▸ EXERCISE DESCRIPTION:
Would you copy each line of the records that includes the word "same"?

▸ INPUT:
◆ ◆ ◆
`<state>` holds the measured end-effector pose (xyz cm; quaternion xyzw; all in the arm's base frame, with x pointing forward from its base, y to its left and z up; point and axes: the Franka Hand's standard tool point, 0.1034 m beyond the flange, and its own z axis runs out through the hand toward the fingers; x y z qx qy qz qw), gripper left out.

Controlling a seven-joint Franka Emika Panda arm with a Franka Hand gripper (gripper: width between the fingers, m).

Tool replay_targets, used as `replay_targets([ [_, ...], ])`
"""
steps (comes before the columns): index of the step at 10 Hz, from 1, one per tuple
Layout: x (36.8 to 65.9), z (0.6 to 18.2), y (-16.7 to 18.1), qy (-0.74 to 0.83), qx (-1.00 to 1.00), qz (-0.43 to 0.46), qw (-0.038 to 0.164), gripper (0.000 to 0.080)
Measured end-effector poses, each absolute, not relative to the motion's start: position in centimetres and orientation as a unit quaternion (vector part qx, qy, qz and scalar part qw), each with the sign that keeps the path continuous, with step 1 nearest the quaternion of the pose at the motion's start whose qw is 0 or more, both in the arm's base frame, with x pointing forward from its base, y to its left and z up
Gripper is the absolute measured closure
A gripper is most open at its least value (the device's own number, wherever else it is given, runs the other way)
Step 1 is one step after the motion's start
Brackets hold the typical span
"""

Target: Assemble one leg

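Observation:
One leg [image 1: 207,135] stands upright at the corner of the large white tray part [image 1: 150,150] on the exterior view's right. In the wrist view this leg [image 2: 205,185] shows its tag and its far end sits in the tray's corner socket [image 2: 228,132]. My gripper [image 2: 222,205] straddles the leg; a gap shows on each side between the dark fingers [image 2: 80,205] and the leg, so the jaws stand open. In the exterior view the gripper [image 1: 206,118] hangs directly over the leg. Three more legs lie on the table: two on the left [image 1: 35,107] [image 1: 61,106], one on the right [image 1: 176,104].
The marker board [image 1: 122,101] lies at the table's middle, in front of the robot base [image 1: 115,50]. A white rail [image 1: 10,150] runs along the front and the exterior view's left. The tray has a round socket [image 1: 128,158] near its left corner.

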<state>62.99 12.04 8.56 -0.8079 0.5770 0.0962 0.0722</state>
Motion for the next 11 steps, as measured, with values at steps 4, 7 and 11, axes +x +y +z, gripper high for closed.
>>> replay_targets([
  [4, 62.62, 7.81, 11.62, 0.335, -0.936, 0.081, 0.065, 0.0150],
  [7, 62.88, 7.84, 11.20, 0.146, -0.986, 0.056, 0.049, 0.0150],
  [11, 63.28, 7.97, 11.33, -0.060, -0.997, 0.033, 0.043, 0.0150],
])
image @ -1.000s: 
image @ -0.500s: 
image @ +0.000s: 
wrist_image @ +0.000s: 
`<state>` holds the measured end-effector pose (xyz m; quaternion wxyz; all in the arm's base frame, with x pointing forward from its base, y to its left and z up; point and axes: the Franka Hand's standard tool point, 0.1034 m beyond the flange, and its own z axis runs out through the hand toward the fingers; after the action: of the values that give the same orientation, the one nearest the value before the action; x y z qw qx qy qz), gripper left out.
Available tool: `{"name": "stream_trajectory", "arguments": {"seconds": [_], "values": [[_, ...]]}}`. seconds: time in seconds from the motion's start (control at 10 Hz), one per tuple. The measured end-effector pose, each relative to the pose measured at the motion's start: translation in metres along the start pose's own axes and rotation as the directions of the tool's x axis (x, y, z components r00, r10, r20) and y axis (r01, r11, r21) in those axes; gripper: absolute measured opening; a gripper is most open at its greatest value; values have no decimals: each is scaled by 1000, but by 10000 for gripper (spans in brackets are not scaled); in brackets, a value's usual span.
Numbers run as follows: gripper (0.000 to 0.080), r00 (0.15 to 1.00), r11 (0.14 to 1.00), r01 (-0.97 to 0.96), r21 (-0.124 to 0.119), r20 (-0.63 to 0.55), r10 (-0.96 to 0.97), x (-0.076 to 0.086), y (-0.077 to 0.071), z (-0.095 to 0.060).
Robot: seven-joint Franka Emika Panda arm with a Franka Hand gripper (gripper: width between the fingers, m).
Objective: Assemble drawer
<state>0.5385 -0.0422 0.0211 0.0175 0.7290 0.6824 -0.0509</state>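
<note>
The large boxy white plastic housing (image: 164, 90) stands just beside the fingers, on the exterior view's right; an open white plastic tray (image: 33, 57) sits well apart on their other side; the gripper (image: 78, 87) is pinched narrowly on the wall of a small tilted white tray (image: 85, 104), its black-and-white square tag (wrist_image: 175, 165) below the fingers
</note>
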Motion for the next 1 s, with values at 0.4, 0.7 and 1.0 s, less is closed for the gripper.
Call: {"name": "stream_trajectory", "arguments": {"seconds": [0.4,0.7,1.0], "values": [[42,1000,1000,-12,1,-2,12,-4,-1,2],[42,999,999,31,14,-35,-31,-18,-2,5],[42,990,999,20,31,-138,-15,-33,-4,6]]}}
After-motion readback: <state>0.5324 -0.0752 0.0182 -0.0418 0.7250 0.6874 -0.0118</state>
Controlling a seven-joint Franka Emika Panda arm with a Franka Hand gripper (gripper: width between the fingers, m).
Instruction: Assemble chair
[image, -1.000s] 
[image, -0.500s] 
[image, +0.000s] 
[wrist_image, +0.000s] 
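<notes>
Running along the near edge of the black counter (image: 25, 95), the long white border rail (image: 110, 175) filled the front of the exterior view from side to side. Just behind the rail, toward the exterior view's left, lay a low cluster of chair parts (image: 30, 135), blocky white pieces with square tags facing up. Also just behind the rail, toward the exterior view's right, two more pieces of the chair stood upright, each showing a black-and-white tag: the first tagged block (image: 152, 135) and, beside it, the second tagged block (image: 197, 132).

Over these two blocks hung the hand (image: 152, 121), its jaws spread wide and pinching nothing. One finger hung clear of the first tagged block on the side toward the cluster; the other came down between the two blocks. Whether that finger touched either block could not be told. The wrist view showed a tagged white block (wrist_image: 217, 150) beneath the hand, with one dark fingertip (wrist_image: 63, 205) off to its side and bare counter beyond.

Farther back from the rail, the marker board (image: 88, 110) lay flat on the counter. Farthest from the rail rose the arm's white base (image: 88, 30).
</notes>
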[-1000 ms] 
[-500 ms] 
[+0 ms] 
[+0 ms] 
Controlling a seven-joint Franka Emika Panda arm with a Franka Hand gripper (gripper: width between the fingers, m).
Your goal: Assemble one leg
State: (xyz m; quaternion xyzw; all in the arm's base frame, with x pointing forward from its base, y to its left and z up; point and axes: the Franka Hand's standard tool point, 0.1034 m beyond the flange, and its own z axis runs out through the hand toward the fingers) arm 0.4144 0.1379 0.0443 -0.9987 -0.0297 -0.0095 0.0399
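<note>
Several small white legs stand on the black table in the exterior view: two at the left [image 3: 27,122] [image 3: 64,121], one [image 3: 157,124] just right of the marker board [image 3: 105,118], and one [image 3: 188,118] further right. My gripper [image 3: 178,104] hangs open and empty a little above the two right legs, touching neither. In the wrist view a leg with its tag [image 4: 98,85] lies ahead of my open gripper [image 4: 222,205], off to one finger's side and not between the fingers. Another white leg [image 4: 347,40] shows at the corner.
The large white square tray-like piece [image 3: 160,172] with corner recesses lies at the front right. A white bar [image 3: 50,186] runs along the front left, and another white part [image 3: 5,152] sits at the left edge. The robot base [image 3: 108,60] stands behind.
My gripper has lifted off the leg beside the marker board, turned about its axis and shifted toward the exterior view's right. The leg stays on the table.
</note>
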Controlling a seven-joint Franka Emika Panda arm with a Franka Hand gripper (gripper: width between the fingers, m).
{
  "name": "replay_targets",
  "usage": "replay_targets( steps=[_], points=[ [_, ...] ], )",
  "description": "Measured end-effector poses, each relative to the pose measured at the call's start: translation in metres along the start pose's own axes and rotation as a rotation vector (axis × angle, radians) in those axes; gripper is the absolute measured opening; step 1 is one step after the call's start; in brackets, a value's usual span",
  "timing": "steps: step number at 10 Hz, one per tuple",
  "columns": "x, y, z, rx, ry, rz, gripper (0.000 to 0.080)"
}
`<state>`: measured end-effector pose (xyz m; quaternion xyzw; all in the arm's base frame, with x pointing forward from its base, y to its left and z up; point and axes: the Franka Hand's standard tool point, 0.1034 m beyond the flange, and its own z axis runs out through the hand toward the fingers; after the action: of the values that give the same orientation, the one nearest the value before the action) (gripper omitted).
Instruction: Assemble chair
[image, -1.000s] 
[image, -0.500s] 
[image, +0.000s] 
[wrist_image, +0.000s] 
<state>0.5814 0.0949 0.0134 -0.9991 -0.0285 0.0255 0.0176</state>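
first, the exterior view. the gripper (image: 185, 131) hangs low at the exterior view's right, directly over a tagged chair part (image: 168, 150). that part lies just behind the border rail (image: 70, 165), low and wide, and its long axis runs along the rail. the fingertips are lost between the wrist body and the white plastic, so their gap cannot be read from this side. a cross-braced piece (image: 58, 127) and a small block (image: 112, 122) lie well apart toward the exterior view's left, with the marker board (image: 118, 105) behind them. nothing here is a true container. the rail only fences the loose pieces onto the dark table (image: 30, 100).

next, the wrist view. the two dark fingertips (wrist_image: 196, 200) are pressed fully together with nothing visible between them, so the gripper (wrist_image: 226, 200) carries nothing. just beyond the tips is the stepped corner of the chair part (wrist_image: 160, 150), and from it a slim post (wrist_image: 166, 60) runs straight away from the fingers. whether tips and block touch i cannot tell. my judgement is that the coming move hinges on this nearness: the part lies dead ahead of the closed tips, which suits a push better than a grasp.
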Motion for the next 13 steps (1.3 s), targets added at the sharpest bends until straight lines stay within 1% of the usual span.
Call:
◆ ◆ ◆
▸ EXERCISE ANSWER:
`<state>` holds the measured end-effector pose (xyz m; quaternion wxyz; all in the arm's base frame, with x pointing forward from its base, y to its left and z up; point and axes: the Franka Hand's standard tool point, 0.1034 m beyond the flange, and its own z axis runs out through the hand toward the fingers; after the action: of the values that give the same orientation, the one nearest the value before the action; x y z qw qx qy qz), gripper left out.
`<state>`: measured end-effector pose (xyz m; quaternion xyzw; all in the arm's base frame, with x pointing forward from its base, y to its left and z up; point and axes: the Franka Hand's standard tool point, 0.1034 m beyond the flange, and its own z axis runs out through the hand toward the fingers; after the action: of the values that give the same orientation, the one nearest the value before the action) (gripper omitted).

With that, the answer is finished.